20070822

Poignées d’amour


Salía a caminar de mañana, mis dedos se resbalaban acercándose a los muros mientras avanzaba. Tímidamente rozando al principio los barrotes de fierro de alguna casa y después untándose engreídos encima de los muros blancos que avanzaban uno tras del otro. Medía el tiempo a pasos y estos, aunque parecían más cortos, no lo eran. Mientras más grande era el número que trataba de llevar en la memoria menos tiempo sentía que transcurría. Cuando en realidad los alargaba lo más que podía para poder seguir contando y caminando al tiempo.
Un secreto para ocultar era que todo lo compartíamos, excepto existir. Eran mil lugares en que estábamos ubicuos para confesarnos y todos tenían varios sitios para disimularnos y hacer el amor, o al menos buscar acariciarnos a escondidas pero constantemente. Parados enfrente del muro que de tan grueso no se dejaba acariciar y solo se obscurecía y cambiaba a una textura casi rugosa mientras más mis manos se acercaban a dejarse caer en su blancura, buscando una grieta a que aferrarse o una pequeña brizna de pintura que se desprendiera de él entre sus rugosidades, para quedarme oculto en una hendidura del muro. Siempre tan sólido y tan bien puesto, se dejaba acariciar de a poquitos hasta que llegabas a la esquina y súbitamente desaparecía para aparecer noventa grados después y siempre con la misma textura y una temperatura diferente.

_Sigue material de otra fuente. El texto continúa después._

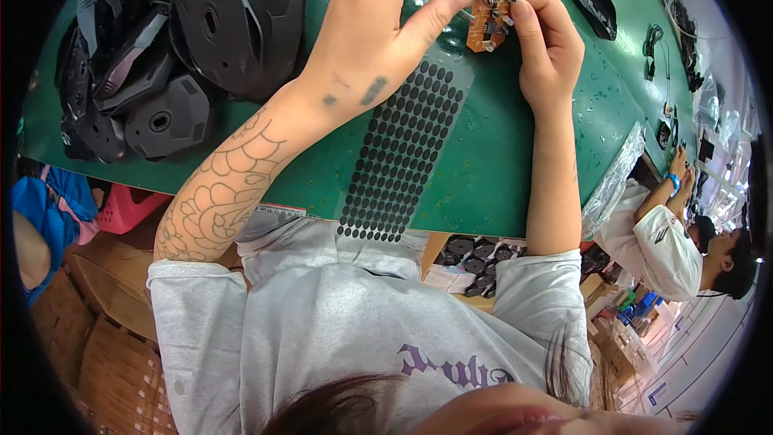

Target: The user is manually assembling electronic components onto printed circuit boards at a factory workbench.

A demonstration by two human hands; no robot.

Ahora los muros llegan a esquinas que me topan aquí encerrado, ya no llego a sus aristas pues sus sesgos me cercan cuando en vez de desparecer me agreden con sus vueltas en mi contra, mientras, se rasgan mis dedos en la obscuridad tratando de buscar la salida en una pereza que se acumula de aburrición en mi, y mis manos se convierten en zarpas que ya no se curan de las heridas, que de viejas ya son cicatrices duras con las que no es igual seducir que cortejar al encierro.
Es la contradicción de estar fuera o dentro, libre o encerrado, franco o de guardia.